* _Instructions for the task_: Every line of the data below that holds the string "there" needs to be reported.
____
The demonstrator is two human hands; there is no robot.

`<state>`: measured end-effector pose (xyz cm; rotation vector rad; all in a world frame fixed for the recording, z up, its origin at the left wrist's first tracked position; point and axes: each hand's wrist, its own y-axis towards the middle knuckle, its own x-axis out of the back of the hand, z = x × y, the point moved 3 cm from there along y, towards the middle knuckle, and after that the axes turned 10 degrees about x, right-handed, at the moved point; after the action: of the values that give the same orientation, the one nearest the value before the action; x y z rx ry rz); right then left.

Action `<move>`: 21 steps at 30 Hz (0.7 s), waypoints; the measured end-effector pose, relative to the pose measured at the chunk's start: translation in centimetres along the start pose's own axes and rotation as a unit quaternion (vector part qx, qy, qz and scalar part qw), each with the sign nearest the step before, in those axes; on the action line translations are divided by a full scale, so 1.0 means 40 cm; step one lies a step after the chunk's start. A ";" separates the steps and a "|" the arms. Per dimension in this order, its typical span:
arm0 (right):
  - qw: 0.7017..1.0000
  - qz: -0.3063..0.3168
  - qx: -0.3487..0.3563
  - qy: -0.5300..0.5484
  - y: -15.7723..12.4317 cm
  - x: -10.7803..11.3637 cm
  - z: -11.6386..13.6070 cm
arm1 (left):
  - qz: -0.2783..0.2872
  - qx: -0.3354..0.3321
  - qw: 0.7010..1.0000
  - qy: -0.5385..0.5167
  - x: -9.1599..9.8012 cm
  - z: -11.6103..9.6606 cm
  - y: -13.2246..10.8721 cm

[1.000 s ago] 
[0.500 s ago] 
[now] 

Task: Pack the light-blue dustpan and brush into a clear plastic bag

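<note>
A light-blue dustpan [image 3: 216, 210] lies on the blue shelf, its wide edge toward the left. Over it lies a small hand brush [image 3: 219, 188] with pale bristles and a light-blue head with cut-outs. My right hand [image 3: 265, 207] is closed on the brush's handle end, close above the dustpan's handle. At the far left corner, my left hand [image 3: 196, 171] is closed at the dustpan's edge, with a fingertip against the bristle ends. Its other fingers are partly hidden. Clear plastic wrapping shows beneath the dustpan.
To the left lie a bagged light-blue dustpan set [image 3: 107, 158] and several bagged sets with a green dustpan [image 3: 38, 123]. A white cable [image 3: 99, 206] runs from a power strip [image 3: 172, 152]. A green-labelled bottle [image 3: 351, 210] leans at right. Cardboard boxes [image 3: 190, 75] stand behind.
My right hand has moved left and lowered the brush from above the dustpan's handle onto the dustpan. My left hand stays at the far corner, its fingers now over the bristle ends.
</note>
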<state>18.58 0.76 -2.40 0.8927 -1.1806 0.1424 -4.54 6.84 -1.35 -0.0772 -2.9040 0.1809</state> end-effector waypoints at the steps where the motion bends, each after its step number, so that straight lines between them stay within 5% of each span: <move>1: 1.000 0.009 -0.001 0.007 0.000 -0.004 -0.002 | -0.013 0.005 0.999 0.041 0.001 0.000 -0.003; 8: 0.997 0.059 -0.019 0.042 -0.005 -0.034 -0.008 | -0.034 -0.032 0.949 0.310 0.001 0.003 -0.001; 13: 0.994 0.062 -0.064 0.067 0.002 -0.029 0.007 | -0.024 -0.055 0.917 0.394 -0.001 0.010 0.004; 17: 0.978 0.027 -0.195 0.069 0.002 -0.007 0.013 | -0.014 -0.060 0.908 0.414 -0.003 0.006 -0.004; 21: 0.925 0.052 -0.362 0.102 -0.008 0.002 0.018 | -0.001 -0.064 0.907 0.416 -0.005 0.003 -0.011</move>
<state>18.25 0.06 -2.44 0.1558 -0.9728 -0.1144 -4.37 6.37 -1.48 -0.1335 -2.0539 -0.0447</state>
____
* _Answer space_:
The demonstrator is two human hands; there is no robot.
`<state>`: measured end-effector pose (xyz cm; rotation vector rad; all in a world frame fixed for the recording, z up, its origin at the left wrist's first tracked position; point and axes: each hand's wrist, its own y-axis towards the middle knuckle, its own x-axis out of the back of the hand, z = x × y, the point moved 3 cm from there along y, towards the middle knuckle, and after that the axes turned 10 degrees about x, right-handed, at the moved point; after the action: of the values that give the same orientation, the one nearest the value before the action; x y z rx ry rz); right then left.

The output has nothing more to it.